Work task: Using the material that follows, say how many lines contain the string "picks". Answer with a number only.

[Given records Boundary: Start]

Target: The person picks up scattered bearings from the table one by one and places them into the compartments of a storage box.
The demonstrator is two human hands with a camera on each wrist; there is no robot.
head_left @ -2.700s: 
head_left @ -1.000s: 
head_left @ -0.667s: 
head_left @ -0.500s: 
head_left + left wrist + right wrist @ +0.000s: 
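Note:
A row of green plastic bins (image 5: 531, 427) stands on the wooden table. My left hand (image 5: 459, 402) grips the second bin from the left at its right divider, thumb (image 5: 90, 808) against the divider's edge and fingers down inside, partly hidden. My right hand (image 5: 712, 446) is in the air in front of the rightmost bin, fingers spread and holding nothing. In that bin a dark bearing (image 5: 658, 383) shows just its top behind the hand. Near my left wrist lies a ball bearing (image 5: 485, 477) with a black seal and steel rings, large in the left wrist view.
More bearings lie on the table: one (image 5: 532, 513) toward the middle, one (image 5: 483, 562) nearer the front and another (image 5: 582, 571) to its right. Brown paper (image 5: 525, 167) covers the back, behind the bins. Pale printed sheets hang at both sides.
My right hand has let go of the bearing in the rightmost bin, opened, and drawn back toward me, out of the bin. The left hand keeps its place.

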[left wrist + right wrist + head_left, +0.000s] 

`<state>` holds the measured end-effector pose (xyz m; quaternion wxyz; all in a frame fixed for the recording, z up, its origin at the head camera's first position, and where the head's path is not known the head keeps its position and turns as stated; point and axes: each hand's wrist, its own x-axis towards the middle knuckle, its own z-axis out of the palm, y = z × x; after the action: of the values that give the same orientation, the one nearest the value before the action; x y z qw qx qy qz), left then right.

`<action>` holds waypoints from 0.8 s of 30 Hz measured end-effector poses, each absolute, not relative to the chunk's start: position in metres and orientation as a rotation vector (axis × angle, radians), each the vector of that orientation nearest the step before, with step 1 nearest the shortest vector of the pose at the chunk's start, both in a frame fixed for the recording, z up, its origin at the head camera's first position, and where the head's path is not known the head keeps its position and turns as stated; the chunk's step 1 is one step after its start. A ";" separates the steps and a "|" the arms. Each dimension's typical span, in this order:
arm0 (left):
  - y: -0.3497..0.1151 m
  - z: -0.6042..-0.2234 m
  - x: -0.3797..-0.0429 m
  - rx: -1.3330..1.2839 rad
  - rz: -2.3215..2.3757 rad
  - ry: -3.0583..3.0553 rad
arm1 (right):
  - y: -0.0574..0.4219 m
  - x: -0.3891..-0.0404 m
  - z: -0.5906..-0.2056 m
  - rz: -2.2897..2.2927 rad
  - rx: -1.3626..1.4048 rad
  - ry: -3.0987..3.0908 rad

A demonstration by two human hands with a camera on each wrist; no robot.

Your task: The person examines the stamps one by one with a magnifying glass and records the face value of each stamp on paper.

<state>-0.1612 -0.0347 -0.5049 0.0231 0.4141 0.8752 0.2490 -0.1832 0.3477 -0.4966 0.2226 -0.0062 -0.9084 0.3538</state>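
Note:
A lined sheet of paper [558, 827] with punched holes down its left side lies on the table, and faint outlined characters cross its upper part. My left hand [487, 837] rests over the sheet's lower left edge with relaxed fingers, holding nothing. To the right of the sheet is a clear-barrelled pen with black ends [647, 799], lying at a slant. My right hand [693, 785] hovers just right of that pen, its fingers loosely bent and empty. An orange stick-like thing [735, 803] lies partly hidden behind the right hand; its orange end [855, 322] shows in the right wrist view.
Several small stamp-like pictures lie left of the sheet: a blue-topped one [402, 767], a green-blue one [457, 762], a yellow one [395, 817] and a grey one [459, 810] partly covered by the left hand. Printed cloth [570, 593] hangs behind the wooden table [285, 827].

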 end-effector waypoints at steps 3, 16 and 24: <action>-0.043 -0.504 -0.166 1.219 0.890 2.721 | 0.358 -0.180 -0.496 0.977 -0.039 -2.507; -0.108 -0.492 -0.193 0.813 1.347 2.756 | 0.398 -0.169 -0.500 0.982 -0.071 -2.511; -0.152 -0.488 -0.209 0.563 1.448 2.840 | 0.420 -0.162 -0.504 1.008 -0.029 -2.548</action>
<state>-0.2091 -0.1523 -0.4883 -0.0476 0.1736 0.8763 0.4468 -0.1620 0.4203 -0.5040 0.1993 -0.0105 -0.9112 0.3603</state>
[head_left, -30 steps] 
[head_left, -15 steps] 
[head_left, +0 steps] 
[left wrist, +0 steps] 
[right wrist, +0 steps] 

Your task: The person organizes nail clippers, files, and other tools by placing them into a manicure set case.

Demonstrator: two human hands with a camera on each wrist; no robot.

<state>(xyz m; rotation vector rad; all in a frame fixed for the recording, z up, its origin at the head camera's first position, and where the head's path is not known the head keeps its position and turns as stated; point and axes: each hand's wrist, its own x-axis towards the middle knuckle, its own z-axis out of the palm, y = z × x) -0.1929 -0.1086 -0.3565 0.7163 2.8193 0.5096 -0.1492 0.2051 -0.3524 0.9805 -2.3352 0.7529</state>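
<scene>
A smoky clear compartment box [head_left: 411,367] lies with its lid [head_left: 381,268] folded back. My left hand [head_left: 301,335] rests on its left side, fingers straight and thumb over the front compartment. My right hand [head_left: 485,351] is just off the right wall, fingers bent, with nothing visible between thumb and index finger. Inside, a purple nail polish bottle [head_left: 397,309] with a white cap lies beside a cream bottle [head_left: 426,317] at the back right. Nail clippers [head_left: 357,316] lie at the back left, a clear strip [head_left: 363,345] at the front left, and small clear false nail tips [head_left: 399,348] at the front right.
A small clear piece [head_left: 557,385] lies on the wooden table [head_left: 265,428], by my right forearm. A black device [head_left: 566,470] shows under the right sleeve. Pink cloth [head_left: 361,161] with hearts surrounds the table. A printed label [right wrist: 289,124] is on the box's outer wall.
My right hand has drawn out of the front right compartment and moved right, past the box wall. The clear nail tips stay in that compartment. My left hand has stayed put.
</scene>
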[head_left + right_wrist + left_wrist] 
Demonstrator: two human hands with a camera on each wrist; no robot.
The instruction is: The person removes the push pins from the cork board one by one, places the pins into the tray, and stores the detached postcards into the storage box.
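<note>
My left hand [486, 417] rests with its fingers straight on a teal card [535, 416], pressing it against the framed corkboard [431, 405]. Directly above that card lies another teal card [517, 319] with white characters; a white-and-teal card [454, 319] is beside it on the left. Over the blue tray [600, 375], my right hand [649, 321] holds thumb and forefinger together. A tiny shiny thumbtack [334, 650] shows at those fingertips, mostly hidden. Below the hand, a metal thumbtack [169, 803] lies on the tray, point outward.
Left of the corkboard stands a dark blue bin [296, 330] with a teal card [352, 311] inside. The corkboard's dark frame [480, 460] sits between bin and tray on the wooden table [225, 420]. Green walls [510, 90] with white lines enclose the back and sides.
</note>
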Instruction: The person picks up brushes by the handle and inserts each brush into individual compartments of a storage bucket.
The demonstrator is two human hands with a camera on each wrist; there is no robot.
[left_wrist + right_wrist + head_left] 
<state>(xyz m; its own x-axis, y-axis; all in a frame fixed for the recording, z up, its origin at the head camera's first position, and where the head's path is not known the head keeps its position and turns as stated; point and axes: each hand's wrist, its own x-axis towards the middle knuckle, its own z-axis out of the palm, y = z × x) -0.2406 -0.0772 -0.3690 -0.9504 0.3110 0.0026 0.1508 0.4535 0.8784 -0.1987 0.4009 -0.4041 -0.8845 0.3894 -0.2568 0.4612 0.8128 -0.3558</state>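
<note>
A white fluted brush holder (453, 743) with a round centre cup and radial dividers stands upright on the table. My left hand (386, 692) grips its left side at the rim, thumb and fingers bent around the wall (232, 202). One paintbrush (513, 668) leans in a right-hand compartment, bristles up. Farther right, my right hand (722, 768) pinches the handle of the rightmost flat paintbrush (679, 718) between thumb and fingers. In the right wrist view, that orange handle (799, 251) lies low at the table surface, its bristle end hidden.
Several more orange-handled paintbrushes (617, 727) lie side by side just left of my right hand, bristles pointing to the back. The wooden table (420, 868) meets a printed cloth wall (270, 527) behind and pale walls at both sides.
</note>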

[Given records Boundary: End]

Solved problem: 2